● **Task to complete**
Work out how many lines of the material contain the string "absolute". Respond with the number only.

● **Collected material**
Content starts

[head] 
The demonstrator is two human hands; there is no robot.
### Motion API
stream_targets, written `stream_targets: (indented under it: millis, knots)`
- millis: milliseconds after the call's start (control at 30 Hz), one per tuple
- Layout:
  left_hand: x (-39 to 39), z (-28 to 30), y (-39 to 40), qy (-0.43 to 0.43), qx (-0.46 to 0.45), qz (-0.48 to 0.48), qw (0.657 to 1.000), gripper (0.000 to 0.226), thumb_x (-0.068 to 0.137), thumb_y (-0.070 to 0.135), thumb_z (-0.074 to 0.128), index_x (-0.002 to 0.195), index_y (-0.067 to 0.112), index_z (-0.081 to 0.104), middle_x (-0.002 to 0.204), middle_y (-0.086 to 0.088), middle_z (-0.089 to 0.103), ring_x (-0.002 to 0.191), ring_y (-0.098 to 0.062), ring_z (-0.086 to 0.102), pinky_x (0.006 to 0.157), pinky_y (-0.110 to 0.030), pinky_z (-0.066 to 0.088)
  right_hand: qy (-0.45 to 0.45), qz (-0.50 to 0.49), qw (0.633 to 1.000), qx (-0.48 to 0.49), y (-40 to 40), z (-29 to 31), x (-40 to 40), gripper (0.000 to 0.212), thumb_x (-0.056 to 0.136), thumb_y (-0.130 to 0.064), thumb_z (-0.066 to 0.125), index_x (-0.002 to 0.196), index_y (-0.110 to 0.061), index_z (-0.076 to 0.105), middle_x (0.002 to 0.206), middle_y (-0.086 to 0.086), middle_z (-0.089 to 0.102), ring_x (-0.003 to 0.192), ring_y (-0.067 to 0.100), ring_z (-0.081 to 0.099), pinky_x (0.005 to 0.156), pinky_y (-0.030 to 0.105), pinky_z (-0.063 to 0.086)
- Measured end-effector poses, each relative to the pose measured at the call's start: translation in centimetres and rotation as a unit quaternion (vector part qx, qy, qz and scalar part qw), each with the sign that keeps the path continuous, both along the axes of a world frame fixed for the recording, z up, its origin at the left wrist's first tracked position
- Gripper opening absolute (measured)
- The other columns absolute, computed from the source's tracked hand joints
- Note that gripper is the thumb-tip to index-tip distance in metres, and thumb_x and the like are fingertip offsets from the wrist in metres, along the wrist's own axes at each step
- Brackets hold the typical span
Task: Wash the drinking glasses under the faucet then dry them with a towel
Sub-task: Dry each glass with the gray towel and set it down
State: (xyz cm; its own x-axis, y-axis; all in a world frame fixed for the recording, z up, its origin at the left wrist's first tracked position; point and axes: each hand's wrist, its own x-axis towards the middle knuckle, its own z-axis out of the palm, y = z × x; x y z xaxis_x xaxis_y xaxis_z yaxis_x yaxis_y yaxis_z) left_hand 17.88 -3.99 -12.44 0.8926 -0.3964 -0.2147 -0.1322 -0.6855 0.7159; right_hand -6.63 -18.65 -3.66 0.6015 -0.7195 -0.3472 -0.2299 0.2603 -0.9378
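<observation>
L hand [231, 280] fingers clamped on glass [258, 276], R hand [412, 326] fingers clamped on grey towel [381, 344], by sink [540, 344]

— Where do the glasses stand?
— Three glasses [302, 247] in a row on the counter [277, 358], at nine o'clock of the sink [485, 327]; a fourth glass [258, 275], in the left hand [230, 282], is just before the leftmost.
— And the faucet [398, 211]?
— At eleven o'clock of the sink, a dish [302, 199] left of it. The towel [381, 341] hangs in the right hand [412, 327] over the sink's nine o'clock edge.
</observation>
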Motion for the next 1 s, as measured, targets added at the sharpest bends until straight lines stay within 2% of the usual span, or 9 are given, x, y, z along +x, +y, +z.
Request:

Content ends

● **Solution for this task**
2